> **Collected data**:
---

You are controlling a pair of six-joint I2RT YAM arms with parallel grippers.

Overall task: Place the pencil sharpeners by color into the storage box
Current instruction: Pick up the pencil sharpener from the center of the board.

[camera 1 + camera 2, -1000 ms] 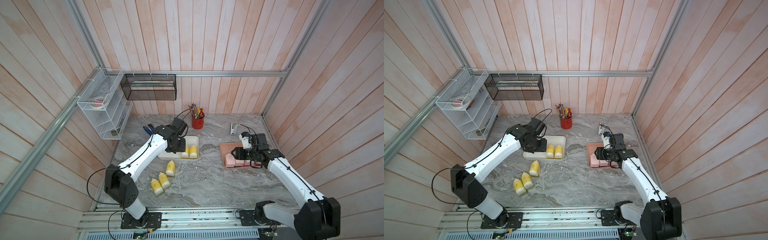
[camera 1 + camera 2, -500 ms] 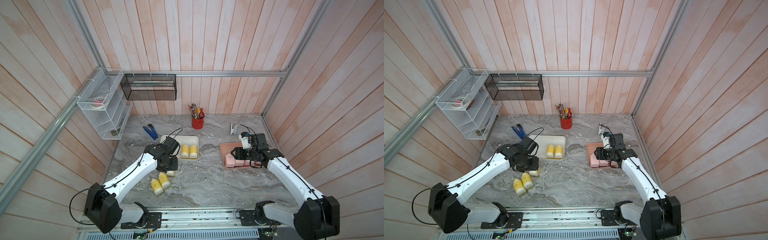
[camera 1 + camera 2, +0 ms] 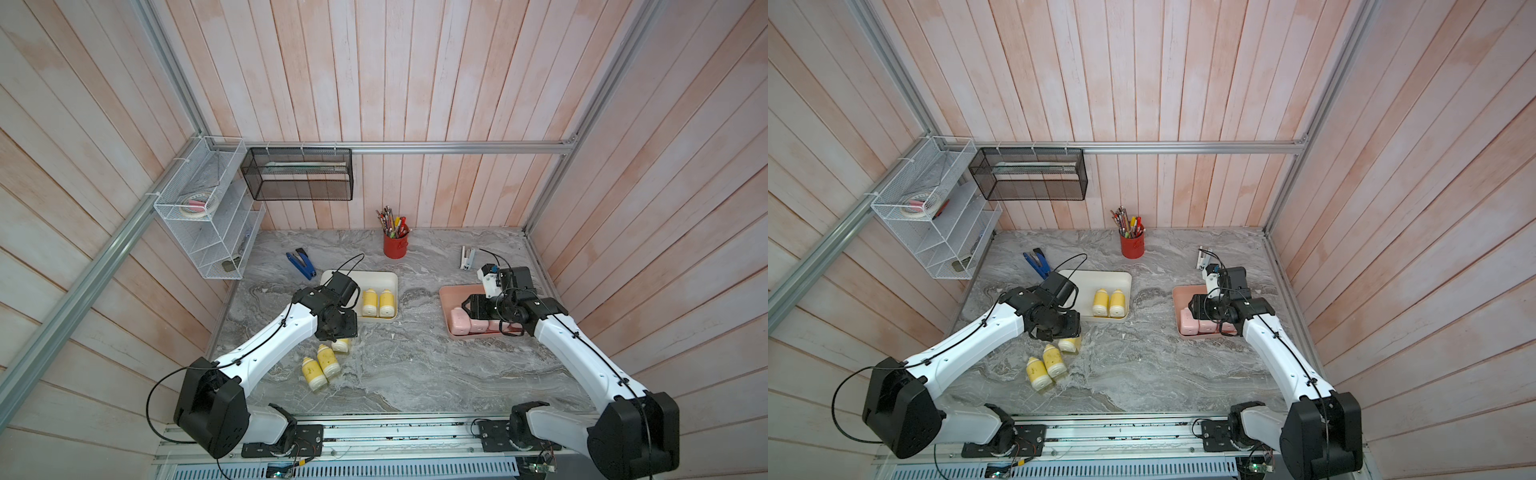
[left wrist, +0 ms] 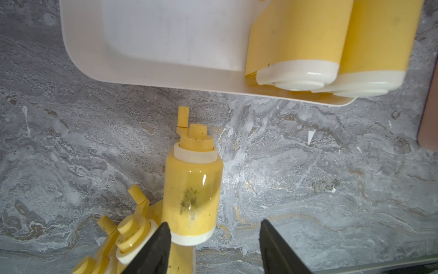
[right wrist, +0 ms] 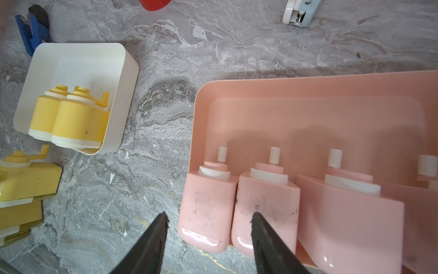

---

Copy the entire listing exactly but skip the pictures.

You are controlling a pair of six-joint I2RT YAM arms with parallel grippers.

Overall task: Place the pencil sharpeners by color into the storage box
Current instruction: Pick up the pencil sharpener from the center of the board.

[camera 1 + camera 2, -1000 ms] 
[camera 1 + camera 2, -500 ms] 
[camera 1 + camera 2, +0 ms] 
[left wrist, +0 ms] 
[right wrist, +0 ms] 

This answer is complete as it stands.